Cancers comprise a group of diseases that are characterized by uncontrolled growth of abnormal immortalized cells that can spread to other parts of the body and finally deplete resources. Hanahan and Weinberg suggested biological capabilities and hallmarks of a multistep process toward the development of human tumors [1, 2]. Among these, tumors have strategies for evading immune destruction. In contrast, the immune system sometimes over-functions and incorrectly identifies normal cells, leading to convalescence and autoimmune disease. Hence, as regulators of immunity, various immune checkpoints achieve an equilibrium of system responses. Recently, cancer cells were shown to interact with immune checkpoints and inhibit T cell activation as an immune evasion strategy [3].

Immunotherapy is a novel strategy in which immune checkpoint components are manipulated, in particular leading to blockade of T cell activation. Interactions between immune cell receptors and ligands are essential targets of immune checkpoint blockade which involves many immune cell types and distinct pathways that are incompletely understood. Therefore, understanding the composition of immune cells in tissues is central to studies of immune checkpoints with the ultimate aim of developing immunotherapy.
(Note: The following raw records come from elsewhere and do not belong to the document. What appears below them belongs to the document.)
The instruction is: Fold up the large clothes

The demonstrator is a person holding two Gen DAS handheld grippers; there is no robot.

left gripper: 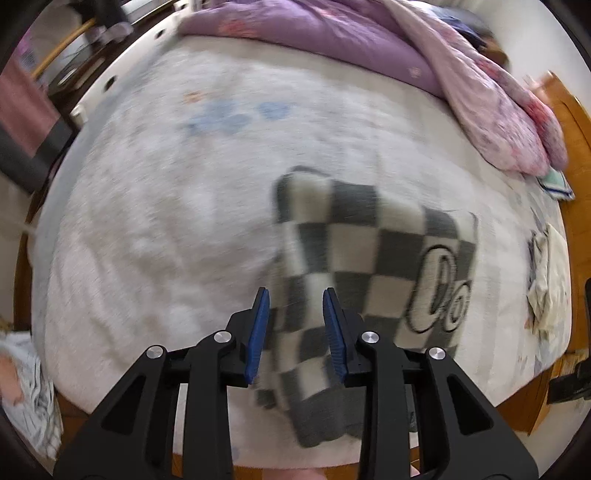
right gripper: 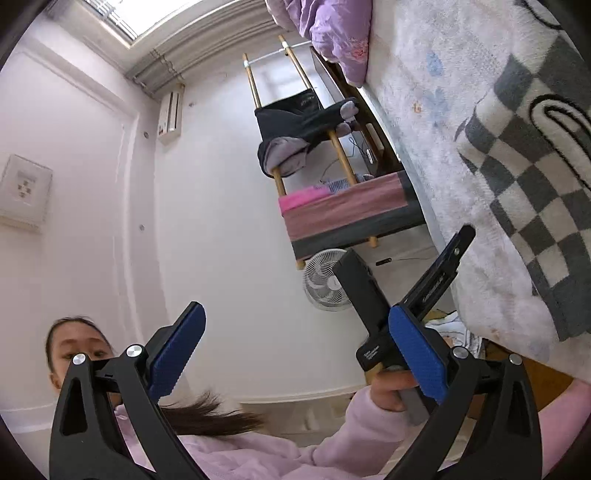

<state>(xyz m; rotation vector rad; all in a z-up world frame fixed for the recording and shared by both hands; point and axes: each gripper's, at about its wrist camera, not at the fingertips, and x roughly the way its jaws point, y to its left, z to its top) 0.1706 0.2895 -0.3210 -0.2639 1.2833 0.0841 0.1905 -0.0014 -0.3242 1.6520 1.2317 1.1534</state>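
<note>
A grey-and-white checked fleece garment (left gripper: 354, 236) with a black looped drawing lies folded on the white fluffy bed cover (left gripper: 166, 206), one end hanging over the near bed edge. My left gripper (left gripper: 295, 291) points down over its left part. The blue pads stand apart and the cloth lies below the gap, not pinched. My right gripper (right gripper: 295, 310) is wide open and holds nothing. It is turned away from the bed towards the wall and the person. The garment (right gripper: 535, 192) shows at the right of that view, and a hand (right gripper: 391, 387) there holds the other gripper's handle.
A purple quilt (left gripper: 332, 33) and a pink one (left gripper: 498, 110) are heaped along the far side of the bed. Small crumpled cloths (left gripper: 546, 273) lie near its right edge. Beside the bed stand a fan (right gripper: 325, 280) and a wooden rack with dark clothes (right gripper: 295, 122).
</note>
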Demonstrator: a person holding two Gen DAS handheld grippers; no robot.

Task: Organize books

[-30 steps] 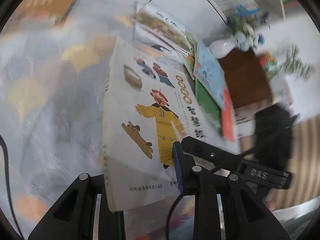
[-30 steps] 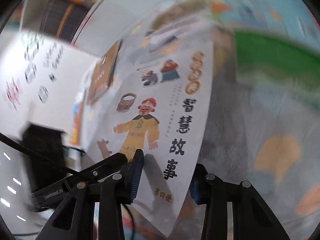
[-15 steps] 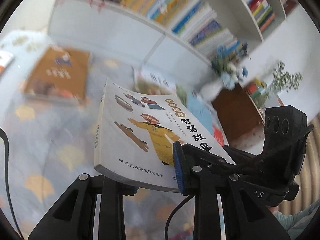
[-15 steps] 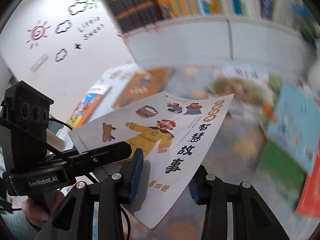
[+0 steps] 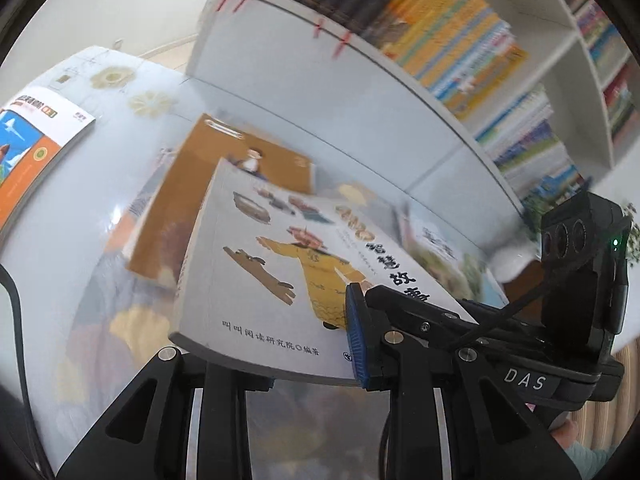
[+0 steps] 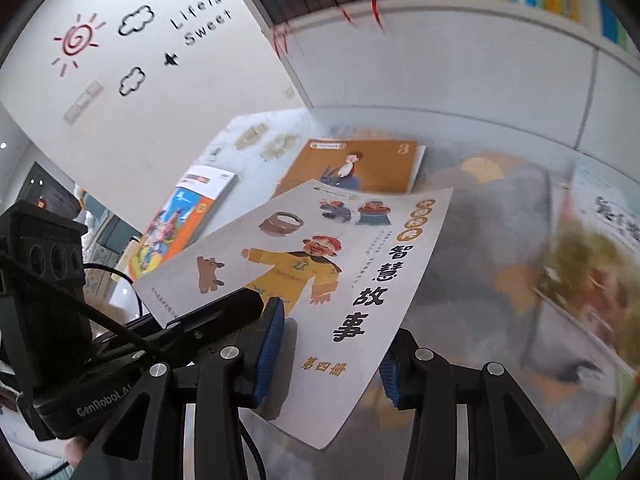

Flow cytometry and immunohistochemistry analyses have long been developed to define cell compositions but can’t be easily applied to resolve immune cell types from all kind of cancers. In contrast, whole transcriptome profiling methods such as microarray and next generation sequencing can be developed as in silico methods for defining compositions of a panel of cell types that are defined using mixed gene profiling of cell-type specific genes.

Gene expression deconvolution methods have been developed for several years and most methods regard deconvolution as a linear problem. Strictly speaking, the expression level of gene i in mixture j is the sum of its expression in r cell types, as indicated by the following equation:

$$ {M}_{ij}={\Sigma}_{k=1}^r{S}_{ik}{F}_{kj} $$

(1)

where S_ik is specific gene expression in cell type k and F_kj is the proportion of cell type k in mixture j. The general model can be expressed as an approximate matrix problem as follows: M ≈ S × F, and the problem can be solved from the view of an equation-solving question.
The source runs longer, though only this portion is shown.